WORK REQUEST:
Find each line of the material below in which the word "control" occurs, and return it.

TASK DATA:

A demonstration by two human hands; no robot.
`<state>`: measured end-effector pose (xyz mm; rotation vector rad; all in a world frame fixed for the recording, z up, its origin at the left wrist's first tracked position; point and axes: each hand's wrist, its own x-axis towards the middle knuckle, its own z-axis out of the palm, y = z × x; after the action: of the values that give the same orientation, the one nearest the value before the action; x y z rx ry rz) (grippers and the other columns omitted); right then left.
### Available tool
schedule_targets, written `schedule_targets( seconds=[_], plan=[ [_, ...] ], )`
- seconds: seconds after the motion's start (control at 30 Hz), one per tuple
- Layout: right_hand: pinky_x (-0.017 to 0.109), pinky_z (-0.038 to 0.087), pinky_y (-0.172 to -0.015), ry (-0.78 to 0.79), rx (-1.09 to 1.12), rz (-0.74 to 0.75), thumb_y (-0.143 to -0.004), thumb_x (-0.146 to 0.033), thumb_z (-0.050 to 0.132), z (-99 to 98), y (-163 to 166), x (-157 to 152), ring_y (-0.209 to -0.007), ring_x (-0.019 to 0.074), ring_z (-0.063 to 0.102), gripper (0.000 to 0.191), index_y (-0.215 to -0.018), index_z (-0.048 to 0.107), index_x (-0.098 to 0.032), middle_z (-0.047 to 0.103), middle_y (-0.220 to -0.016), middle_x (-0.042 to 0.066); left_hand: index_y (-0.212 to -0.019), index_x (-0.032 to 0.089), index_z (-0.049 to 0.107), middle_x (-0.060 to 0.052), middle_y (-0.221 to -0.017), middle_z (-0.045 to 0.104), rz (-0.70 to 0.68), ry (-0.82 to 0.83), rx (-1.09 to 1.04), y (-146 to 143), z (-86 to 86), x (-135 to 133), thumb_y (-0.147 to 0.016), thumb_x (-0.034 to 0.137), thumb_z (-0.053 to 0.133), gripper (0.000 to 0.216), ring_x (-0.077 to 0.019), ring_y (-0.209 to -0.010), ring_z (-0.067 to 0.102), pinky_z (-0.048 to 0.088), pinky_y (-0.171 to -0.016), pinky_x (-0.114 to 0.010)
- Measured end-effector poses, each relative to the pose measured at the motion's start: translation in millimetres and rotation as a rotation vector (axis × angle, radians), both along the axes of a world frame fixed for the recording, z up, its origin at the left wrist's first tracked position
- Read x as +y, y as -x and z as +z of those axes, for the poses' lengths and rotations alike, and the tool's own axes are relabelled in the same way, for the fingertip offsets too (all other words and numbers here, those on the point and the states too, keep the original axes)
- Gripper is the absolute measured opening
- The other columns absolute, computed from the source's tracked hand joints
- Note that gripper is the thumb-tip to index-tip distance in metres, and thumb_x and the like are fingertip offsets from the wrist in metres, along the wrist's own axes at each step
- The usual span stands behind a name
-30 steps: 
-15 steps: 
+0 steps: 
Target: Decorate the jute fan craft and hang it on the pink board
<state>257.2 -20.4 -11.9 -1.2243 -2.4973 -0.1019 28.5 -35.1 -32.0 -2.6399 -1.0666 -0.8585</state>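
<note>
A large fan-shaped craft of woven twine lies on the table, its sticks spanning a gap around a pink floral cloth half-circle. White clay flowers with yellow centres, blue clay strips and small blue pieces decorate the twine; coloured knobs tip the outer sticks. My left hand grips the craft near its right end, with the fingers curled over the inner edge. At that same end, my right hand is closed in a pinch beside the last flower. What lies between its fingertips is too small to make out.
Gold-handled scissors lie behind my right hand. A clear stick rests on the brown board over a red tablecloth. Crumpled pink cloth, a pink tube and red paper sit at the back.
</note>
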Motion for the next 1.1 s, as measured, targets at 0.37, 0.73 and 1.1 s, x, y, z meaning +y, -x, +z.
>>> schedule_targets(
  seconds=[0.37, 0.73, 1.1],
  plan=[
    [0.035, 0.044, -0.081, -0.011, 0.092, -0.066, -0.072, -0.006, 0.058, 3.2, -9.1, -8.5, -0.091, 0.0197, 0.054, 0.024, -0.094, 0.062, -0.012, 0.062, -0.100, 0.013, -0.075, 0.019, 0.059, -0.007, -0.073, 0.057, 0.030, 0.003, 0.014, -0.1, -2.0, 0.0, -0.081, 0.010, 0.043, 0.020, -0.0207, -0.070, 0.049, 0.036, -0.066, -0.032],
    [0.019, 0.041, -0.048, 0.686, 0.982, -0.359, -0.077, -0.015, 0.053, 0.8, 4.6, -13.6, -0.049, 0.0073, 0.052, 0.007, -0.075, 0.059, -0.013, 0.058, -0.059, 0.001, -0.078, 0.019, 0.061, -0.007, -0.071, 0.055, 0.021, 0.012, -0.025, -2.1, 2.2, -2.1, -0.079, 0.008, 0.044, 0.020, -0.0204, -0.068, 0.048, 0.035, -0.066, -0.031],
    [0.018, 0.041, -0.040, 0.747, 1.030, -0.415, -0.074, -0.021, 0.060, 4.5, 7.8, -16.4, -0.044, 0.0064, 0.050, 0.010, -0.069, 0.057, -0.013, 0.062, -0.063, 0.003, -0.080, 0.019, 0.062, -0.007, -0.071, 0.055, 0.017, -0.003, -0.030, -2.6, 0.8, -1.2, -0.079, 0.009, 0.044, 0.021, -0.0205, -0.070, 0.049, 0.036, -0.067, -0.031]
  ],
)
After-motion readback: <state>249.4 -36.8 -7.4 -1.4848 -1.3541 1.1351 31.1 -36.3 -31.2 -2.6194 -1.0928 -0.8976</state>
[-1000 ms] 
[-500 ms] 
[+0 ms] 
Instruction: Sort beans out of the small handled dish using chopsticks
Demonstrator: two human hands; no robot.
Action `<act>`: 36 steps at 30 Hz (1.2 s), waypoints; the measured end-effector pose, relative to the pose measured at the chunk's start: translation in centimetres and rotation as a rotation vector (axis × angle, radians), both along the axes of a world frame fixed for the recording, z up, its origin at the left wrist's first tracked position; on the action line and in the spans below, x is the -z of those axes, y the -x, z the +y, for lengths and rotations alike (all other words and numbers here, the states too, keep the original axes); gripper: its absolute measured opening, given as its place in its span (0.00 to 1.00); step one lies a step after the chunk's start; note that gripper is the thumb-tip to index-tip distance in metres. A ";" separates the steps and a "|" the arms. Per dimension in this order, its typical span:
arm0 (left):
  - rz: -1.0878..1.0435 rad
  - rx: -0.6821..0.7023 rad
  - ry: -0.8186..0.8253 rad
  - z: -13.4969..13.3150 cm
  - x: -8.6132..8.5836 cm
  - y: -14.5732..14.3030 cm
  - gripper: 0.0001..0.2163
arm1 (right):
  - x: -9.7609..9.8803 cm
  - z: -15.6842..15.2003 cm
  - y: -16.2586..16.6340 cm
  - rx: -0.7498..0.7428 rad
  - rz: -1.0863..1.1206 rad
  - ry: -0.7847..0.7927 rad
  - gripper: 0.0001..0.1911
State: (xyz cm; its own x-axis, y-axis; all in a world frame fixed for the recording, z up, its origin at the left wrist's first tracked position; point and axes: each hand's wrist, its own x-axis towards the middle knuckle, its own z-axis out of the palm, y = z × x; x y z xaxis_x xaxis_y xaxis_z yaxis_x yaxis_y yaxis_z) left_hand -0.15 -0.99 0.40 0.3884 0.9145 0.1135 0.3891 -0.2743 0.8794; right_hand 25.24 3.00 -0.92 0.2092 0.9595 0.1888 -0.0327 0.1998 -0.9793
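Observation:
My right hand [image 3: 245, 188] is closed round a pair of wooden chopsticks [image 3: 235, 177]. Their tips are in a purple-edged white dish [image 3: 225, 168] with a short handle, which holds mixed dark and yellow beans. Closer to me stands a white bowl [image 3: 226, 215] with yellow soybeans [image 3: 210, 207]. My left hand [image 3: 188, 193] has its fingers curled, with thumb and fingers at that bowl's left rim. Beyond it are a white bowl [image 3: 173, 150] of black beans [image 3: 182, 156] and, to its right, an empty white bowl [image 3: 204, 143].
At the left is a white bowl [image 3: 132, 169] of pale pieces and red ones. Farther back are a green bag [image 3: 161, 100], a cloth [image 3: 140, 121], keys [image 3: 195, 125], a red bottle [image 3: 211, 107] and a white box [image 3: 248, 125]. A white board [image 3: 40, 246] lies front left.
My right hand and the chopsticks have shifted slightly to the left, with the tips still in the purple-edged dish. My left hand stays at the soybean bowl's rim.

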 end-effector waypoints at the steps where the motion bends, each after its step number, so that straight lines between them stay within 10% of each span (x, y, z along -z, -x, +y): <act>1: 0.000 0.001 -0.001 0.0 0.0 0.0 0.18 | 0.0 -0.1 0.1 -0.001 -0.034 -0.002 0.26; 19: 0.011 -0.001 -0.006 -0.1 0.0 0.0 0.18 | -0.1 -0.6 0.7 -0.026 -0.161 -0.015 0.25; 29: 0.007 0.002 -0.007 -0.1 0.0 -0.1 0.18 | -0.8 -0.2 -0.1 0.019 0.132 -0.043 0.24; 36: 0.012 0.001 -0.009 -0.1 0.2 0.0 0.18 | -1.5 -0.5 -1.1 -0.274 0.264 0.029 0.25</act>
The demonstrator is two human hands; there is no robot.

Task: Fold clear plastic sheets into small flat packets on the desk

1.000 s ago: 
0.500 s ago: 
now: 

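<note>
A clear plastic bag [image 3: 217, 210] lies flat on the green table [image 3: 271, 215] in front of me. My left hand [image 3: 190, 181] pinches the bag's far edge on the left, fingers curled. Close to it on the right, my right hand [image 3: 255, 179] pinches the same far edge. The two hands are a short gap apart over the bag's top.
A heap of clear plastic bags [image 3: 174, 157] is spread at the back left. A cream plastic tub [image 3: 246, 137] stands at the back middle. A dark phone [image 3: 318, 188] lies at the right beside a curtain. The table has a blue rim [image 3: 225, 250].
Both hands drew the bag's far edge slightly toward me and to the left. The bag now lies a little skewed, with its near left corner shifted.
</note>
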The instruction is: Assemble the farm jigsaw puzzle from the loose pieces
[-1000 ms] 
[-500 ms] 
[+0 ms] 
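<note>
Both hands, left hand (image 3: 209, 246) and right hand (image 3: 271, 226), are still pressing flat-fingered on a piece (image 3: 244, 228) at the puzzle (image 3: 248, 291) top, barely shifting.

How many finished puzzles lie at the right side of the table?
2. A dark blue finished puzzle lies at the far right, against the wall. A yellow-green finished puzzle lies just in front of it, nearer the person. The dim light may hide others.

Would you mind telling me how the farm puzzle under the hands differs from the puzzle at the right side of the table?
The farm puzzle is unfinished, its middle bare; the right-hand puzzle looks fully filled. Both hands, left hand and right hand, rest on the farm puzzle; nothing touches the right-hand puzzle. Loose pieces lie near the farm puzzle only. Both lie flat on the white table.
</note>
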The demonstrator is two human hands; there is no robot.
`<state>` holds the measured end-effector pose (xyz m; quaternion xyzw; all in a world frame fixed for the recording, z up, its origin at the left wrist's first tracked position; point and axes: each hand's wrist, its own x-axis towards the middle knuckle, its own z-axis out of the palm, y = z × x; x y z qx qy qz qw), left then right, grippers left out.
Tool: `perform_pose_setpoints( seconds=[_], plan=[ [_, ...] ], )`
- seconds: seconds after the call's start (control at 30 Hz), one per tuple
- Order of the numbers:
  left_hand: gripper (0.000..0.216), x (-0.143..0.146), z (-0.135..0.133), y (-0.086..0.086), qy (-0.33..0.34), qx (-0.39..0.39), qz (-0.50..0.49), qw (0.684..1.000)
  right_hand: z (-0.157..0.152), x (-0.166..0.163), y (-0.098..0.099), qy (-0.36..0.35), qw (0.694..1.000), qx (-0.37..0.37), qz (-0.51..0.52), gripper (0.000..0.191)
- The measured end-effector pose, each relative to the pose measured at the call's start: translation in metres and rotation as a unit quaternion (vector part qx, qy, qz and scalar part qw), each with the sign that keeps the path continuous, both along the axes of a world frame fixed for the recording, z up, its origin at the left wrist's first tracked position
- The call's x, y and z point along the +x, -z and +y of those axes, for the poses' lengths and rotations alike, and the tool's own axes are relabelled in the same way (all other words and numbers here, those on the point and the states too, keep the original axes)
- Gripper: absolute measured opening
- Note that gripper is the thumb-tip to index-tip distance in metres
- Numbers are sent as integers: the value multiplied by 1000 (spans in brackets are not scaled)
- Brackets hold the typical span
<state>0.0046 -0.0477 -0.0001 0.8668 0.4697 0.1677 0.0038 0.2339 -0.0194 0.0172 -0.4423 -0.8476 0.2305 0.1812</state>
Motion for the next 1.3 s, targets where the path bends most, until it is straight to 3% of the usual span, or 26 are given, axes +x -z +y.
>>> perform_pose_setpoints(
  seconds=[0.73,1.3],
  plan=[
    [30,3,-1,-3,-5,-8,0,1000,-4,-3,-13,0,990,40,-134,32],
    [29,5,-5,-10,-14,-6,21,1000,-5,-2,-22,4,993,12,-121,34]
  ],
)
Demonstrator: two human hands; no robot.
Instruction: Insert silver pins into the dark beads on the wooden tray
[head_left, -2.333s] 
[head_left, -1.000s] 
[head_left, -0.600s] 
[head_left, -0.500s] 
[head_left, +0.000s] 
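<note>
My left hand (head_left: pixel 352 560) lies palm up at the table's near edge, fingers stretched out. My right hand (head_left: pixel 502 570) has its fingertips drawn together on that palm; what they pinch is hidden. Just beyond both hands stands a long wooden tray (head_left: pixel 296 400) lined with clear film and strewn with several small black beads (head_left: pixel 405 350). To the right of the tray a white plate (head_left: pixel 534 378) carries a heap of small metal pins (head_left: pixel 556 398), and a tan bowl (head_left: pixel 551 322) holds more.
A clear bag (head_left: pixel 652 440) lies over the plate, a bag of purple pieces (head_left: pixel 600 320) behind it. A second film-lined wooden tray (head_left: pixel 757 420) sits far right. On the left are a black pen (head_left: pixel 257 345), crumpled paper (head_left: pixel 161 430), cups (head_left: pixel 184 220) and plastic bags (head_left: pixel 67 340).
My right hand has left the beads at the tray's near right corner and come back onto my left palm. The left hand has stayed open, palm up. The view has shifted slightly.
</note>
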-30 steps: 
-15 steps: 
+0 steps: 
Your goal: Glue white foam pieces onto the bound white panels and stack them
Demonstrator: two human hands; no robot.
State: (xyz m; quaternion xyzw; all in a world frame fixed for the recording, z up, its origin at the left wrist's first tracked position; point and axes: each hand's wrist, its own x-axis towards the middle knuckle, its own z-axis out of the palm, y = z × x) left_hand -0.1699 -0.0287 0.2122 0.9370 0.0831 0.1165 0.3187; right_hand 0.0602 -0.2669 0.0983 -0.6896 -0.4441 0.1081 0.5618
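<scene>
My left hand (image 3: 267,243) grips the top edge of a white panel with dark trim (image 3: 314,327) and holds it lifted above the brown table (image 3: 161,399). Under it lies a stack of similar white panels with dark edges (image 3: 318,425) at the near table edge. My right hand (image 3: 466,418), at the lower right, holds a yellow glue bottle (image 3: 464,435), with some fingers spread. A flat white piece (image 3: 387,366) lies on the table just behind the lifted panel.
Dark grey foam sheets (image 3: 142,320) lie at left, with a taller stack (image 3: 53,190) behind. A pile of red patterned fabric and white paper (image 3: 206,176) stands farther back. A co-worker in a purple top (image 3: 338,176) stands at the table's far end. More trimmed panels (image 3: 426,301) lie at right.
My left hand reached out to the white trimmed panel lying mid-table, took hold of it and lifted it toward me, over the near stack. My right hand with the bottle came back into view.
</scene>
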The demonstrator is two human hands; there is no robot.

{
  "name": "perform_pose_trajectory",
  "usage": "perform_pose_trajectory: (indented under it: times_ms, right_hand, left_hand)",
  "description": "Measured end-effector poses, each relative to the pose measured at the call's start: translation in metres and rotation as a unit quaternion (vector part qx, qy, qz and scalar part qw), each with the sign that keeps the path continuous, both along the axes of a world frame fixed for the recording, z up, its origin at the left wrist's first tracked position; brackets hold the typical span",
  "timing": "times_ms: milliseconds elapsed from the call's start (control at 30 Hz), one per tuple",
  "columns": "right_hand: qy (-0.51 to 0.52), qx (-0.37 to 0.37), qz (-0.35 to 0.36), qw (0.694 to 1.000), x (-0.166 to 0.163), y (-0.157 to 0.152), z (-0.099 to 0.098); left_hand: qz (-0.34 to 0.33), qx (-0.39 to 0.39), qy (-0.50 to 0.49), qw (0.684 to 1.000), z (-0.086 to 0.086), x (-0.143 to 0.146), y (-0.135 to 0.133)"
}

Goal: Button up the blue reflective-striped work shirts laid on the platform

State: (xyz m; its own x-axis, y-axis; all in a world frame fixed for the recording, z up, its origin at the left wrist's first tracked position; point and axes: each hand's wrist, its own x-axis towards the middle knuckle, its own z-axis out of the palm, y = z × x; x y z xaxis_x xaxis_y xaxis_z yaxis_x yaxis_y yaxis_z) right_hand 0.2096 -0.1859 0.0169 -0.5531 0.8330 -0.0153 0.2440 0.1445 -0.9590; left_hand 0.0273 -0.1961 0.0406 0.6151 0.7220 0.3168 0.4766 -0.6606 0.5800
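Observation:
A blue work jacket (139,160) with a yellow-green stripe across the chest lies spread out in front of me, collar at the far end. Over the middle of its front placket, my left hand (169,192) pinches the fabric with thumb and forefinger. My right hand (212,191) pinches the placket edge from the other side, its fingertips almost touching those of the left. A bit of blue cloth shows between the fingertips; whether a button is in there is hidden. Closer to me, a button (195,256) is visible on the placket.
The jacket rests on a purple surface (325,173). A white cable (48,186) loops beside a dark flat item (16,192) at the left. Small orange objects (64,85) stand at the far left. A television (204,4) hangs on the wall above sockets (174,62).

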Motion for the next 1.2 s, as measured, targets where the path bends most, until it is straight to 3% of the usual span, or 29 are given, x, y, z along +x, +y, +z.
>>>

ANSWER TO THE EXERCISE:
- seconds: seconds after the motion's start (control at 30 Hz), one per tuple
- seconds: seconds after the call's start (control at 30 Hz), one per tuple
  "timing": "times_ms: milliseconds elapsed from the call's start (control at 30 Hz), one per tuple",

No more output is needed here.